4. Possibility Assessment
- High probability (25%): The Supreme Court overturns Humphrey Enforcement, Trump tries to fire Powell, but lawsuits and Senate resistance may be blocked.
- Medium probability (55%): The court restricts the removal of post protection, Trump puts pressure on Powell to resign, but it is difficult to directly fire.

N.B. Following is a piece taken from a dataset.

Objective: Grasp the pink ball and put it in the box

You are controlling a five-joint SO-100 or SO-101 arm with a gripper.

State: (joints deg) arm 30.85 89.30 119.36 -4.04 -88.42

- Low probability (20%): The court maintains the status quo, and Trump can only indirectly influence the Federal Reserve by nominating the director.
Conclusion
US stocks and cryptocurrencies have fallen into a trough due to the cooling of inflation and the tariff war, and safe-haven assets have become a safe haven for funds. Trump's firing of Powell was seen as a potential positive, but legal and procedural obstacles complicated its prospects. The Supreme Court ruling will determine the president's control over independent institutions, while Powell's stay or stay depends on Trump's strategy and market response. In the short term, the market will struggle with uncertainty. Whether Powell can reverse the decline will still be verified if it is fired.